Women’s &
children’s health

Recent decades have delivered major advances in global health, yet not all groups have experienced the benefits of this progress equally. Women’s and children’s health continues to be underfunded, and maternal and child mortality remains unacceptably high.

95 %

Nearly all maternal deaths occur in low- and middle-income countries

14 million

Each year, about 14 million women hemorrhage in childbirth

2 minutes

Every 2 minutes, a woman dies of cervical cancer

5 million

Nearly 5 million children die before their 5th birthday each year

The problem

Neglected populations

A historic one-size-fits-all approach, largely based on the needs and physiologies of men, has contributed to countless gaps in care. Women and children have been excluded from medical research, creating enormous blind spots in understanding, and conditions that primarily affect women or children are largely underfunded and deprioritized.

Without access to screening tools, treatments and preventive medicines, women in low- and middle-income countries are at disproportionate risk from preventable, treatable complications in pregnancy and during birth.

Diagnostic tests developed for adults are often not sensitive enough to identify disease in children and medicines and other treatment devices must be adapted to ensure they are safe, effective and palatable for the youngest and most vulnerable, while additional investigation is necessary to guide correct dosing. Without additional funding and attention, children often go undiagnosed and untreated for preventable, treatable diseases.

The unequal societal treatment of women and girls often means they have less control over decisions about their bodies and undermines their access to health information and critical health care services, while also overlooking conditions or diseases that mainly affect women and girls.

Game-changing innovations
Our work ensures the most promising health technologies and interventions reach populations that need them as quickly as possible.
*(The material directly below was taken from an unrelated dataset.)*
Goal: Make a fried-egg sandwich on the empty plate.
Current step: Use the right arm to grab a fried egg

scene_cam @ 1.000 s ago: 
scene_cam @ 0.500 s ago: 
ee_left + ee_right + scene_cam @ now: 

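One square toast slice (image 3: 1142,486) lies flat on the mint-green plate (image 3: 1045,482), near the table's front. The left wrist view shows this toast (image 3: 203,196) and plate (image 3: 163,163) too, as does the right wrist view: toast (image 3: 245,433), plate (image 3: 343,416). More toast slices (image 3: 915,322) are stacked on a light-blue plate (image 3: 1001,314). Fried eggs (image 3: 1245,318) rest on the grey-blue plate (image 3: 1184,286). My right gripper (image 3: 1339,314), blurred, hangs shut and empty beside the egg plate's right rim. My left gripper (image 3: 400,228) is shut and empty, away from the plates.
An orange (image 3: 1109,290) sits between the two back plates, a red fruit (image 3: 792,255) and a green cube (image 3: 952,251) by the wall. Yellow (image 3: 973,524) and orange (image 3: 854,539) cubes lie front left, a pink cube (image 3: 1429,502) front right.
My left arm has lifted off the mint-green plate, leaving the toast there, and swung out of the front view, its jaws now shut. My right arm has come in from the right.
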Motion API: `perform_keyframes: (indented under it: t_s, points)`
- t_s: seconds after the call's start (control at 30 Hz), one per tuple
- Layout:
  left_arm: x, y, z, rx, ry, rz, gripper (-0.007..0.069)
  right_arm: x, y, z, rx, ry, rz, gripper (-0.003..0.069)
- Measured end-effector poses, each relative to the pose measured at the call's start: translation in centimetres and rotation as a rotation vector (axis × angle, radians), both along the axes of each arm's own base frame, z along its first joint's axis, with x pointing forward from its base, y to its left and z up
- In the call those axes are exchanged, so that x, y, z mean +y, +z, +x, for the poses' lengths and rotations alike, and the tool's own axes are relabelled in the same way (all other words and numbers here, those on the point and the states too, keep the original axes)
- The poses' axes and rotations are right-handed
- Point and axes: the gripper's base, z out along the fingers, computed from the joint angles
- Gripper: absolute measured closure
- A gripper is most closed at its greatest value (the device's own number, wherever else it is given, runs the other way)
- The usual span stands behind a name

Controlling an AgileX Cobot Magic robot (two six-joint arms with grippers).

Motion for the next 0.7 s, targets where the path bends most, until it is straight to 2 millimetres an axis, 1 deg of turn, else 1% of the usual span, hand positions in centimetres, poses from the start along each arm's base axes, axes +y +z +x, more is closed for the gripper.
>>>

Below are just a few examples of the health tools we support.
Thermal ablation devices
Simple to operate, portable device for treating the early stages of cervical cancer, part of a package of tools adapted to lower-resourced health settings.
Heat stable carbetocin
Removes the requirement for cold-chain storage and represents an effective alternative to the most used medicine for preventing and treating severe bleeding in childbirth.
Tranexamic acid
Reduces the risk of death from postpartum hemorrhage by 30%. Simplifying administration of the drug could make it available at lower levels of the health system.
Bubble continuous positive airway pressure (bCPAP) devices
Require no electricity and provide a simple, non-invasive way of ventilating newborns who are struggling to breathe.
Child formulations of TB medicine
Strawberry-flavored, properly dosed, dispersible formulations of tuberculosis medicines help ensure children can be cured of TB.

Our response

We focus on three main areas: promoting safe pregnancy and childbirth, improving child survival, and prioritizing women’s access to health care by accelerating access to high-quality and affordable screening, treatment and prevention tools.